YOUR ASSIGNMENT:
Among the entries below, which lines run from the line with "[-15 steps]" through the line with "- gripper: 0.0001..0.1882"? Retype those, both ends included, exactly and without pictures.

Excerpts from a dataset
******
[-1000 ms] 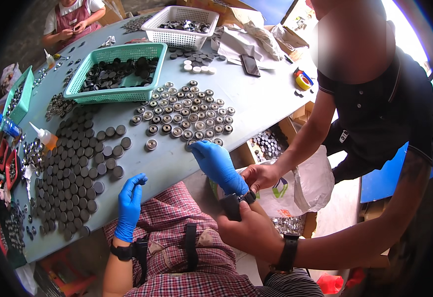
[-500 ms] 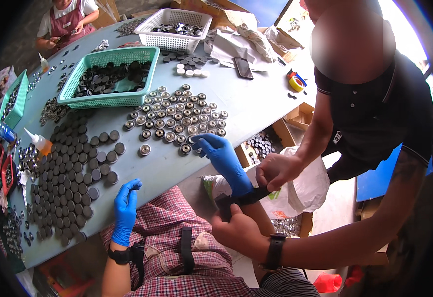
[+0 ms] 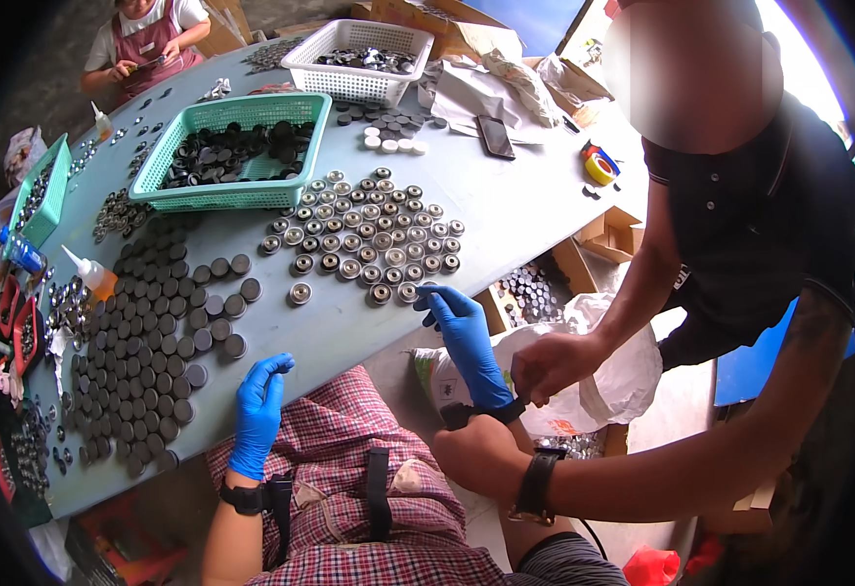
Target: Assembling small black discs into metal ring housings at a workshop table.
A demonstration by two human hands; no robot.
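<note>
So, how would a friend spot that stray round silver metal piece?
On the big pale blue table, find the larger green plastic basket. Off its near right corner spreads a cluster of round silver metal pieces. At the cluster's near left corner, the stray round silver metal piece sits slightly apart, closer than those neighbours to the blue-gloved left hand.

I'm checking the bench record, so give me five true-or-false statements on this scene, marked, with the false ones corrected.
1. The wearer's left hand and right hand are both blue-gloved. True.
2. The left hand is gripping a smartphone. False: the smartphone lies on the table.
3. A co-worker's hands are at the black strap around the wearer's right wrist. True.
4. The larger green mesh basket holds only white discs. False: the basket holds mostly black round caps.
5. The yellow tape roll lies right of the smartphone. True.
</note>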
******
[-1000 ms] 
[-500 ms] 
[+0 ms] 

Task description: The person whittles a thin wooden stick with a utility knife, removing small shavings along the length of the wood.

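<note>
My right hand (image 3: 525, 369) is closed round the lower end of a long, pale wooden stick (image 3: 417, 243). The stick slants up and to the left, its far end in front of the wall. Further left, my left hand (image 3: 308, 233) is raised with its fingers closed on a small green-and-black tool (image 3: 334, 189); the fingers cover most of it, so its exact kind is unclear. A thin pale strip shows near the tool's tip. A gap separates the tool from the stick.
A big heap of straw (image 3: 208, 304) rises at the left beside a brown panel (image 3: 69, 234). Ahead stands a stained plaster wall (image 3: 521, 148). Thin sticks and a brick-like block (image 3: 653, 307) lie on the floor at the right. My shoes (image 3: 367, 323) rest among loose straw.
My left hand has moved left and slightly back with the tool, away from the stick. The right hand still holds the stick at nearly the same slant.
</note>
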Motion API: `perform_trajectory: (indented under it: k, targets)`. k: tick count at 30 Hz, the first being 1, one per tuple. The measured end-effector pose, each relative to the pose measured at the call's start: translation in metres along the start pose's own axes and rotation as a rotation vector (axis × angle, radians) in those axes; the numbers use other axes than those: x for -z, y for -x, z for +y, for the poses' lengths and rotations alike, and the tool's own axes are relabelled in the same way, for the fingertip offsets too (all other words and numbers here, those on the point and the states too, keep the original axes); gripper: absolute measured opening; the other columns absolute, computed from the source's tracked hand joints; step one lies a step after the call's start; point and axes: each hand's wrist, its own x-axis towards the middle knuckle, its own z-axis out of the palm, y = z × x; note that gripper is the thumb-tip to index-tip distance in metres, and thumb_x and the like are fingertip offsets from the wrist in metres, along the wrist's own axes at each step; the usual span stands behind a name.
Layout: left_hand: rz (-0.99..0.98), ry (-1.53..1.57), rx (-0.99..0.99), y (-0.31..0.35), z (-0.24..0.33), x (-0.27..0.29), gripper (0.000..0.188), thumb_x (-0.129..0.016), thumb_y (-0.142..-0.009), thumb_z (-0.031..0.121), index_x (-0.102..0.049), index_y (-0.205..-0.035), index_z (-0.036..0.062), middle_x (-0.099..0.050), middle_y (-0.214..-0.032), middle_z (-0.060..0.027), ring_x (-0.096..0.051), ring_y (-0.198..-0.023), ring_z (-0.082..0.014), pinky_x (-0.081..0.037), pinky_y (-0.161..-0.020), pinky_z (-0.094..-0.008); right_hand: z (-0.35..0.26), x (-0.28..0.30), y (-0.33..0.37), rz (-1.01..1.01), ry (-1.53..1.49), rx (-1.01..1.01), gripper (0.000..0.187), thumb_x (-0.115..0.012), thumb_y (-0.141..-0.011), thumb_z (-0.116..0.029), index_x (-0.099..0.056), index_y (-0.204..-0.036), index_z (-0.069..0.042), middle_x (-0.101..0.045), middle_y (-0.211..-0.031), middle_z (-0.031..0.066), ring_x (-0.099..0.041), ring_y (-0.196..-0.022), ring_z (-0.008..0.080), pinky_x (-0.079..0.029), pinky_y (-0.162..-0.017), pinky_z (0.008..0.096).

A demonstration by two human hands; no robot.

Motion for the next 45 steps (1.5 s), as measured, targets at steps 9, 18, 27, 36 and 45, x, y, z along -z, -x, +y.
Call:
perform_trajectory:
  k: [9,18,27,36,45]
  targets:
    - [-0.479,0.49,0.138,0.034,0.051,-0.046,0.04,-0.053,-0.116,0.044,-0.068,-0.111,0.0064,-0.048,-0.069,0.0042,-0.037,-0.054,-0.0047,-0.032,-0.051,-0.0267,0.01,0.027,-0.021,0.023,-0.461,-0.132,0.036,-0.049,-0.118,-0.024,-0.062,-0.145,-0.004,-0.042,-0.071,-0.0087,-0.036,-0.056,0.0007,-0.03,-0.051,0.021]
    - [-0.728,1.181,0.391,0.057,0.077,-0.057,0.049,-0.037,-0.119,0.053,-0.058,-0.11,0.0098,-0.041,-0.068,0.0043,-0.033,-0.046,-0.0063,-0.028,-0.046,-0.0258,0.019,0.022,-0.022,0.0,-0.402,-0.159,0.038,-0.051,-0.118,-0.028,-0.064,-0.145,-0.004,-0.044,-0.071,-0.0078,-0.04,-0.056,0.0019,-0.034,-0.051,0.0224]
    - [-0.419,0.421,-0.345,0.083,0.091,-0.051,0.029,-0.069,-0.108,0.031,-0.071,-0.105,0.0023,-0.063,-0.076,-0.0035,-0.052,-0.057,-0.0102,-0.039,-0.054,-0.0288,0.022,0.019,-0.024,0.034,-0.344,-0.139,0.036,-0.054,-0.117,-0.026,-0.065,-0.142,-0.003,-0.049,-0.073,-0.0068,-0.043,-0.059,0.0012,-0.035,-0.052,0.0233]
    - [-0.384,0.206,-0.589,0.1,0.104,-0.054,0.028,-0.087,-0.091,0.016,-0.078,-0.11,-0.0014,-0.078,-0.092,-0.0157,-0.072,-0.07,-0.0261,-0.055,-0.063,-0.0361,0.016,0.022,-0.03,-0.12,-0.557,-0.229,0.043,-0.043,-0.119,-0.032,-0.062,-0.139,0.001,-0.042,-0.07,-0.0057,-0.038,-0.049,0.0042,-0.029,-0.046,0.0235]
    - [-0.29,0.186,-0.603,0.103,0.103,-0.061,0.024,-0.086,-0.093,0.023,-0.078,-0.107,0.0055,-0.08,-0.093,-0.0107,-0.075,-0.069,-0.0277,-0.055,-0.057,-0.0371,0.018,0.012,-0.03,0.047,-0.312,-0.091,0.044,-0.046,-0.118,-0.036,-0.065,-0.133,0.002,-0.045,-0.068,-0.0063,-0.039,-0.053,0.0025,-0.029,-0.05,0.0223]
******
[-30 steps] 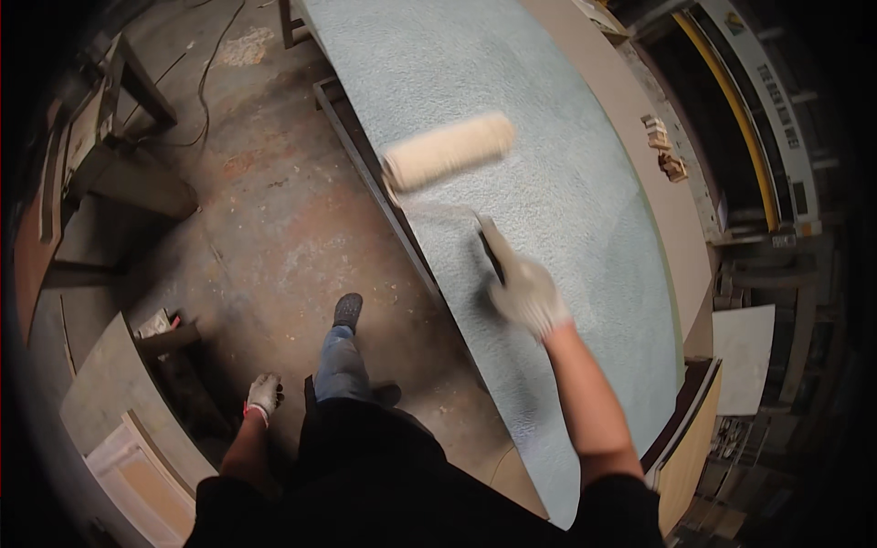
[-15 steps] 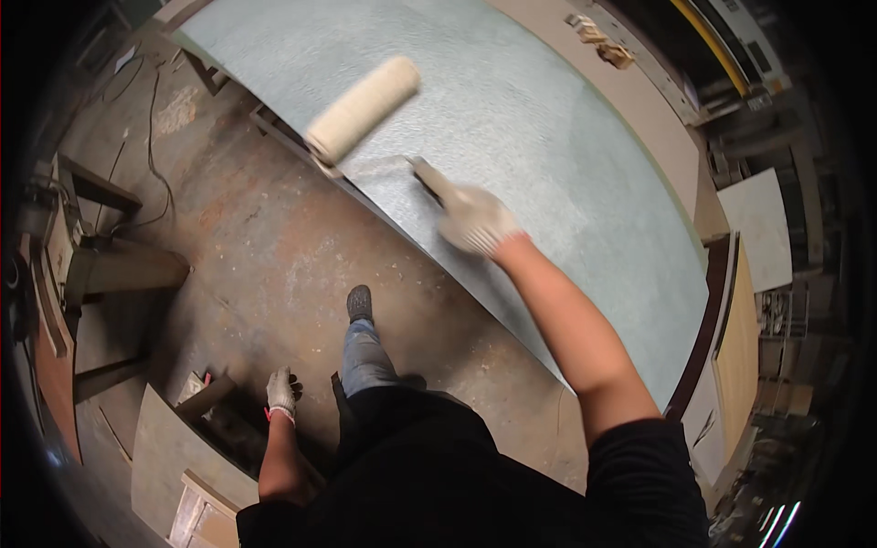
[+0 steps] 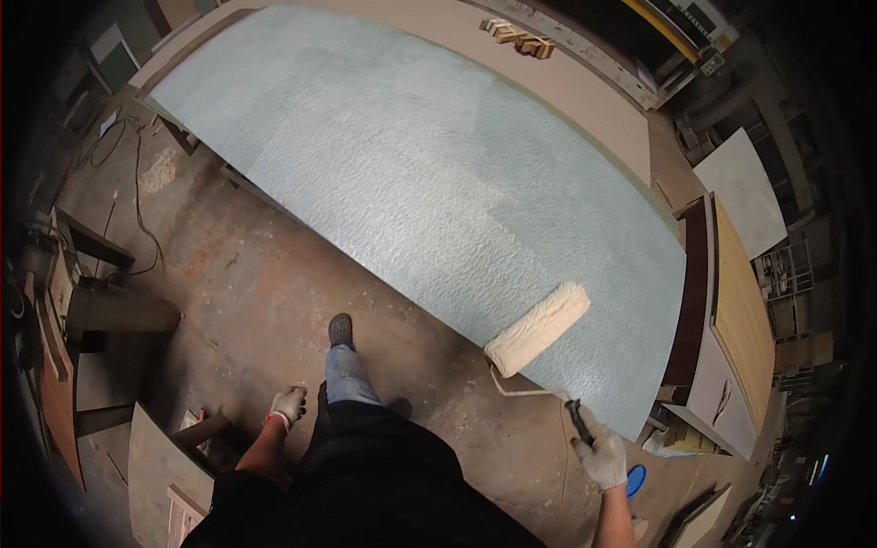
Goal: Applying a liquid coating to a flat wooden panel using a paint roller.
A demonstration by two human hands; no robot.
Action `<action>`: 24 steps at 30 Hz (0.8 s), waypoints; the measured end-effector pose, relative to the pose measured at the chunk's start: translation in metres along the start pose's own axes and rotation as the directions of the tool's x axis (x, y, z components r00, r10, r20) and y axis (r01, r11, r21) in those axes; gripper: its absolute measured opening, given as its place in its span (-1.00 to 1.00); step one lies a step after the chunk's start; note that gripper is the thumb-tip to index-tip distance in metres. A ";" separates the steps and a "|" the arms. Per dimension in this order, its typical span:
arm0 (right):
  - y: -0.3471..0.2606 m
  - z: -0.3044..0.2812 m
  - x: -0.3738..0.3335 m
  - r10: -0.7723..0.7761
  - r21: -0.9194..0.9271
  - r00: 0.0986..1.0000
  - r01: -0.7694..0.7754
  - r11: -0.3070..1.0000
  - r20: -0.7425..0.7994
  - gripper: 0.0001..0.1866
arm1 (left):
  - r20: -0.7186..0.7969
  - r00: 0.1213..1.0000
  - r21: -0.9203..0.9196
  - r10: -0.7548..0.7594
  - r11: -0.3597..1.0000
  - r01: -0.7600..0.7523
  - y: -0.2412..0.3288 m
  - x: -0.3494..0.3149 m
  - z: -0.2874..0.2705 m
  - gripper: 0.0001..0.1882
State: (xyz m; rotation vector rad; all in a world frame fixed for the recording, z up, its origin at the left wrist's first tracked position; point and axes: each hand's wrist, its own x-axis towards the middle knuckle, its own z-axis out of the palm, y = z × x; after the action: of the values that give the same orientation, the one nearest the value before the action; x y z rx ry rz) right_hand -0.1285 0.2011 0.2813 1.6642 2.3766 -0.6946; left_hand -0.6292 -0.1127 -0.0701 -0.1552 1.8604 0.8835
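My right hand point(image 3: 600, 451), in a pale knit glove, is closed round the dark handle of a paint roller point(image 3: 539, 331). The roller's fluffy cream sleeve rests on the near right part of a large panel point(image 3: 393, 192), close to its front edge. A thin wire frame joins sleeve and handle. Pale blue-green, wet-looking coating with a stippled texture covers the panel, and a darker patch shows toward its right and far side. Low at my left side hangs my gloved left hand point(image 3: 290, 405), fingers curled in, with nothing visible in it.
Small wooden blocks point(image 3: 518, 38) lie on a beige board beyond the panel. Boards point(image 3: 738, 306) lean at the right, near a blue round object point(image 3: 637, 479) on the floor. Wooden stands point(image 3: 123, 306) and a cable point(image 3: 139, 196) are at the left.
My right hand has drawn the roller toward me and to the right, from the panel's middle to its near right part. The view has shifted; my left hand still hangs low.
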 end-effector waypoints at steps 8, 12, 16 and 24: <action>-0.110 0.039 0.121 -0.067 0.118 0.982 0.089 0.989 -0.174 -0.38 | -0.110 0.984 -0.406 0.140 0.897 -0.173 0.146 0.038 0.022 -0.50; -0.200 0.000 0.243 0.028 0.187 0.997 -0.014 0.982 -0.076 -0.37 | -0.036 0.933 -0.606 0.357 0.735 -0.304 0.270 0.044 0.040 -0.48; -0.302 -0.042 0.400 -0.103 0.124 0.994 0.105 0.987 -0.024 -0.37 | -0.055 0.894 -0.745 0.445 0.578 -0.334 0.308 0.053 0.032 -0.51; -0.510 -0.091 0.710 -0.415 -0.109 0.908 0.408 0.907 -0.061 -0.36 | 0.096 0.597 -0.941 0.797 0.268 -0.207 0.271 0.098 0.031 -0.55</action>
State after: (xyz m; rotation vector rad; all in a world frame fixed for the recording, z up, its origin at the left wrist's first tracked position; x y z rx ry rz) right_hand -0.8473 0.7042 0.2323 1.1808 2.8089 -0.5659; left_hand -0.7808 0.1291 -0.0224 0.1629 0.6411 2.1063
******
RESULT OF THIS EXERCISE:
[-15 steps] 
[+0 steps] 
Goal: Applying a liquid coating to a flat wooden panel using a paint roller.
A demonstration by two human hands; no robot.
Action `<action>`: 24 steps at 30 Hz (0.8 s), waypoints; the measured end-effector pose, relative to the pose measured at the chunk's start: translation in metres along the start pose's own axes and rotation as the directions of the tool's x axis (x, y, z components r00, r10, r20) and y axis (r01, r11, r21) in those axes; gripper: its absolute measured opening, given as its place in its span (-1.00 to 1.00); step one lies a step after the chunk's start; note that gripper is the thumb-tip to index-tip distance in metres. A ";" separates the steps and a "|" the arms. Per dimension in this order, its typical span:
arm0 (right):
  - y: -0.3471..0.2606 m
  - z: -0.3044..0.2812 m
  - x: -0.3738..0.3335 m
  - r10: -0.7723..0.7761
  - r21: -0.9194..0.9271
  - r00: 0.0986..1.0000
  - r01: -0.7694..0.7754
  - r11: -0.3070..1.0000
  - r20: -0.7425..0.7994
  - gripper: 0.0001..0.1866
arm1 (left):
  - r20: -0.7186..0.7969
  - r00: 0.1213..1.0000
  - r21: -0.9203..0.9196
  - r10: -0.7548..0.7594
  - r11: -0.3597..1.0000
  - r01: -0.7600..0.7523
  - y: -0.2412..0.3288 m
  - x: -0.3494..0.3149 m
  - z: -0.2874..0.2705 m
  - gripper: 0.0001..0.1882

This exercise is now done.